Lawmakers in North Carolina apparently think the United States Constitution is a sometimes document. North Carolina state GOP legislators recently filed a bill that would allow the state to declare an official religion. House Bill 494 has 11 co-sponsors, including Majority Leader Edgar Starnes.
The bill is in response to a federal lawsuit by the American Civil Liberties Union against the Rowan County Board of Commissioners, who opened 97% of its meetings with explicitly Christian prayers since 2007, according to the lawsuit.
The First Amendment of the Bill of Rights states outright that "Congress shall make no law respecting an establishment of religion." The Establishment Clause, as it became known, was incorporated to apply to the states in the Supreme Court Decision Everson v. Board of Education in 1947. Subsequent Supreme Court decisions have interpreted the Establishment Clause to restrict the promotion of a religion by state governments. With such a case history against them, what makes North Carolina lawmakers think they can get around this?
The answer is states' rights, or at least a particular interpretation of state’s rights. The bill’s actual text reads:
"Whereas, this prohibition does not apply to states, municipalities, or schools ...
... Whereas, each state in the union is sovereign and may independently determine how that state may make laws respecting an establishment of religion."
Essentially the legislators who proposed the bill are attempting to apply an age-old argument that has been unsuccessful every time it has been tried against decisions ranging from the Emancipation Proclamation, school desegregation, and Obamacare: nullification. The Supreme Court, who has ruled in favor of the Supremacy Clause of the Constitution time and time again, has never accepted it. But that is not stopping some North Carolina lawmakers from charging in, nullification arguments blazing.
Moving on from this discredited piece of legal theory, House Bill 494 goes on to state:
"SECTION 1. The North Carolina General Assembly asserts that the Constitution of the United States of America does not prohibit states or their subsidiaries from making laws respecting an establishment of religion.
SECTION 2. The North Carolina General Assembly does not recognize federal court rulings which prohibit and otherwise regulate the State of North Carolina, its public schools, or any political subdivisions of the State from making laws respecting an establishment of religion."
While the bill does not go as far as to outright state that North Carolina has a state religion, it gives every municipality in the state the power to establish an official religion. This is not the church and state divide growing smaller. This is basically declaring a free-for-all when it comes to matter of church and state, placing no restrictions whatsoever on laws concerning religion, again in violation of the Establishment Clause.

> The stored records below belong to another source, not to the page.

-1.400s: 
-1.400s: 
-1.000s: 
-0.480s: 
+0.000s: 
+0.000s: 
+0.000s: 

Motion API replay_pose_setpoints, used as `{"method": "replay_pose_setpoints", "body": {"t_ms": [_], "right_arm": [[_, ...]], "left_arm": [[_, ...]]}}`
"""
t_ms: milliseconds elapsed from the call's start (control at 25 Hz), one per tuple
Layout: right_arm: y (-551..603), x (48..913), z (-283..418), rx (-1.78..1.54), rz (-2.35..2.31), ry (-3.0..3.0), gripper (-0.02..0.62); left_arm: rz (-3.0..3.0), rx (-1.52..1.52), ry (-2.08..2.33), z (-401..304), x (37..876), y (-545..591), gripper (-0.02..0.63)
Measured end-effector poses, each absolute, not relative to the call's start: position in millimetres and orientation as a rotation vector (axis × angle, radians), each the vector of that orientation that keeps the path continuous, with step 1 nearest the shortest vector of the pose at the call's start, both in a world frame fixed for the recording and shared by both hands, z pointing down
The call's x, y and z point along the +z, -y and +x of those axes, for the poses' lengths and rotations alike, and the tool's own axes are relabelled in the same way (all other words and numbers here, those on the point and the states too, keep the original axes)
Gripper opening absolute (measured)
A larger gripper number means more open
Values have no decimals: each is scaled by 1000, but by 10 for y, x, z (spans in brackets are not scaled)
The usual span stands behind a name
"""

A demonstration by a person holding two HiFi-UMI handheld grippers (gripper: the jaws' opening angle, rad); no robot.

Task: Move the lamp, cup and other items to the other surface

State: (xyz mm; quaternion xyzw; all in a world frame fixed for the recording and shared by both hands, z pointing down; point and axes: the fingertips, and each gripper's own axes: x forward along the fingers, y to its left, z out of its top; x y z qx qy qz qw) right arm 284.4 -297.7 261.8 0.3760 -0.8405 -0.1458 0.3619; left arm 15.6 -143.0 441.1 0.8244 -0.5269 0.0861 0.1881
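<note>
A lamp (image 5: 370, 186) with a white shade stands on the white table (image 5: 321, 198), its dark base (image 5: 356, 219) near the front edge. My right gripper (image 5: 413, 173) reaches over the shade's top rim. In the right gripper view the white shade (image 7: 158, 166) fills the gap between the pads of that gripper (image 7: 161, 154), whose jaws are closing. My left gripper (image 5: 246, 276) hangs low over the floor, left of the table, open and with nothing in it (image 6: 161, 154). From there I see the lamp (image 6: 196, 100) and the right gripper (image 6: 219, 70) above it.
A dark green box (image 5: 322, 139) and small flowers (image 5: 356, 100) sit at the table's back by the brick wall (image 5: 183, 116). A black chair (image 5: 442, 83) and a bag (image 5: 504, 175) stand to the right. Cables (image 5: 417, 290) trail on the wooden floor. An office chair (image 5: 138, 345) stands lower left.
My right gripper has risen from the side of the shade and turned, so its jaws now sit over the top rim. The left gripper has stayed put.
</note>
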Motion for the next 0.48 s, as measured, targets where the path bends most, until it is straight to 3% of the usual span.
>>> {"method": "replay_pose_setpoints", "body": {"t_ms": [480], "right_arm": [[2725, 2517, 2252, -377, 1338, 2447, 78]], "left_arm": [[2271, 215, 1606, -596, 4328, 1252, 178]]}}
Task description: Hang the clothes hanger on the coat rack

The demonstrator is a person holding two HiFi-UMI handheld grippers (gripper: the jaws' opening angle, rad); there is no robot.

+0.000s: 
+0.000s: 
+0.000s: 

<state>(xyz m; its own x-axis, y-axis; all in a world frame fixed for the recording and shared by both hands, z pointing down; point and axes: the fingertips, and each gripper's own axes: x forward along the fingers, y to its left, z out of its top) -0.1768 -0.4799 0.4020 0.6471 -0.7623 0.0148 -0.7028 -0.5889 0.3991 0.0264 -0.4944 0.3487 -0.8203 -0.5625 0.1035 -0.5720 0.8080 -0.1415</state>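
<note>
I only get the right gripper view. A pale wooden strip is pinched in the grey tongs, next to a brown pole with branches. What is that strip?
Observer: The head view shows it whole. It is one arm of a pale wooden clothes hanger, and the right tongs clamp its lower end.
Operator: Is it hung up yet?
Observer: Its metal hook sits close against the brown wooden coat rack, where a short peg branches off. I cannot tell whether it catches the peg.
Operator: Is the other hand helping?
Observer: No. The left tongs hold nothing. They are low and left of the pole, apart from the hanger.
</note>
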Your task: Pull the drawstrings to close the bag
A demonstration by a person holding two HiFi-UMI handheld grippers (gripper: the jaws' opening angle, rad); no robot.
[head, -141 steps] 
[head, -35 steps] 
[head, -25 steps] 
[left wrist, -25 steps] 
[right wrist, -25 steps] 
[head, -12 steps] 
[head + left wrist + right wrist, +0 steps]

North Carolina has had a rash of extremely conservative bills introduced since the state legislatures turned Republican in 2010. There have been bills to greatly restrict abortion rights, requiring people applying for social assistance to submit to criminal background checks, and eliminating early voting on Sunday because according to House Majority Leader Edgar Sterns, "some things you just shouldn’t do on Sundays." One wonders what piece of legislation is coming next from the Tar Heel state.